I laugh half-heartedly at that. “My mother didn’t care where I spent the night. I want you to care. I would just also appreciate it if you trusted me.”
My father runs a hand down his face like he doesn’t know what to do. He looks to Alana for answers. “Would you allow Sara to spend the night with Marcos?”
“Sara and Marcos spend the night together all the time,” Alana says.
I glance at Sara just as she perks up in her chair. “We do not.”
Alana rolls her head. “I’m not ignorant, Sara.”
There’s a look of complete surprise on Sara’s face. “Oh. I thought you were.”
I laugh at that, but no one else does.
With that news, my father somehow seems even more torn.
“Listen, Dad,” I say as gently as possible. “I wasn’t really asking you for permission. I was more or less telling you I’m staying at Samson’s house tonight as a courtesy because this is your house and I’m trying to be respectful. But it would make this a lot easier if you would just say okay.”
My father groans, falling back into his chair. “I’m so glad I punched that damn kid when I had the chance,” he mutters. Then he waves toward the front door. “Fine. Whatever. Just…don’t make a habit of this. And be home before I wake up so I can pretend tonight never happened.”

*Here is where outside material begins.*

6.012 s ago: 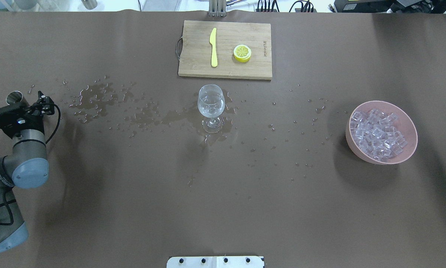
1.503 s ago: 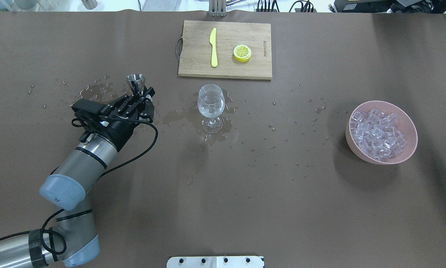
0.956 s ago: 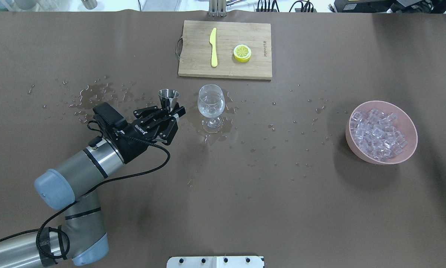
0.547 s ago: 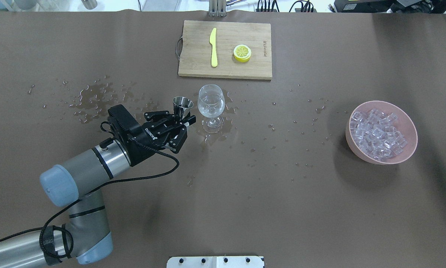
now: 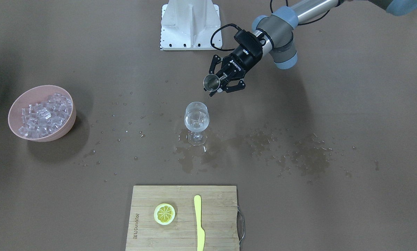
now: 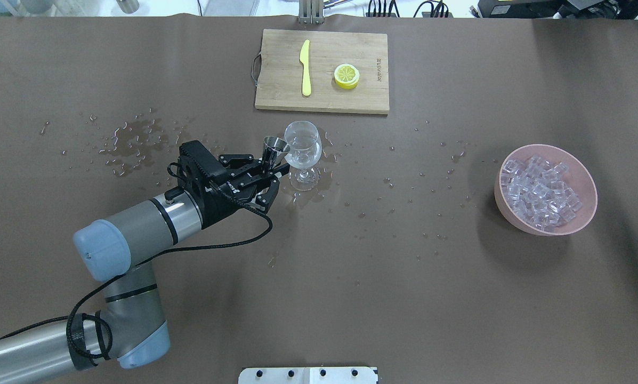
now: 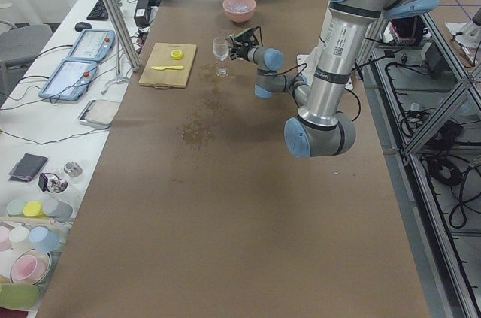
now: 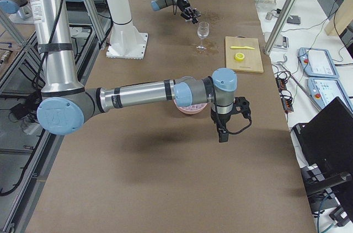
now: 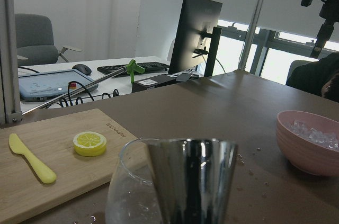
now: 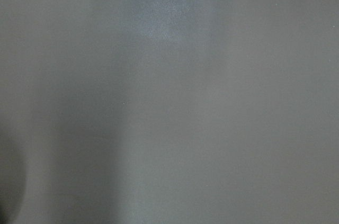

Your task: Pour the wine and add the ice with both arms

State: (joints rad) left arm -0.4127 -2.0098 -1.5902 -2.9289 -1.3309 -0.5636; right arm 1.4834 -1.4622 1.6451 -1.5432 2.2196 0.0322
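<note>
Left claw (image 6: 271,169): clamped on the waist of a steel jigger (image 6: 274,146), held about upright.
Key relation: the wine glass (image 6: 303,146) stands just right of the jigger, rims about level and close beside. A tip rightward should pour. The left arm (image 6: 137,234) is the nearer one.
Glass contents: seemingly a little clear liquid; it stands on the wet worktop (image 6: 350,266).
Jigger contents: cannot tell.
Bowl (image 6: 510,217): pink, far right, well apart from the glass, heaped with ice (image 6: 540,192).
Right claw (image 8: 223,128): hangs near the bowl; apart or together, cannot tell.

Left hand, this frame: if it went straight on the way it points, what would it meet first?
Most likely the wine glass. The left hand, shut on the metal jigger, points toward it from close by, with nothing between. Height is unclear, so the jigger may touch the bowl first.
</note>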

“Thank you,” I say, pushing back from the table. Sara immediately follows me out of the kitchen and up the stairs. When we get to my room, she falls onto the bed.
“I can’t believe my mother knows Marcos sleeps over sometimes. I thought we were really sneaky about it.”
“You might be sneaky, but you certainly aren’t quiet.”
She laughs. “I can’t let Marcos find out she knows. He likes the forbidden aspect of it all.”
I text Samson to let him know I’m definitely staying over, and then I open my closet door and stare into it. “What the hell do I wear?”
“I don’t think it matters. The goal is to
end up in nothing by the end of the night, right?”
I can feel my skin begin to tingle with nervousness. I’ve had sex plenty of times, but never in a bed. Never fully naked. And definitely never with someone I care about.
Samson texts me back a fireworks emoji. I roll my eyes and slip my phone back into my pocket.
“Have you guys not had sex yet?” Sara asks.
I decide not to change clothes. I just throw a fresh T-shirt and a clean pair of underwear into my backpack. “Not yet.”
“Why not?”
“There hasn’t been a lot of opportunity for that,” I say. “We’re always with you and Marcos. And when we’re alone, we just…we’ve done other things. Just not that.”
“Marcos and I have sex all the time. We even had sex while y’all were getting tattoos last week.”
I look at her and wince. “In the back seat?”
“Yep. Twice.”
Gross. Samson and I had to ride home in that back seat.
“Are you going to give me all the details tomorrow? Or am I just getting another lame high five?”
Sara’s been patient with me considering how little I share about certain aspects of my life, and how blunt I am in other areas. “I’ll tell you everything,” I say, right before walking out of my bedroom. “Promise.”
“I want every detail! Take notes if you have to!”
Luckily, my father and Alana are no longer in the kitchen, so I slip out of the house without having to continue to discuss the fact that I’m having sex with my neighbor tonight. I am definitely not used to having a family who discusses every single thing out in the open like they do.
Samson is waiting at the bottom of the stairs.
“Desperate much?” I tease.
He kisses me and takes my backpack. “Eager.”
We begin walking toward Samson’s house. P.J. is following us, but Samson doesn’t have a dog bed for him. “P.J., go home.” I point to the stairs. P.J. pauses for a moment. I repeat myself, and then he finally turns and goes back up our stairs.
Samson slips his hand through mine and holds it until we’re in his house. He locks the front door behind him, sets the code on the alarm and then kicks off his shoes.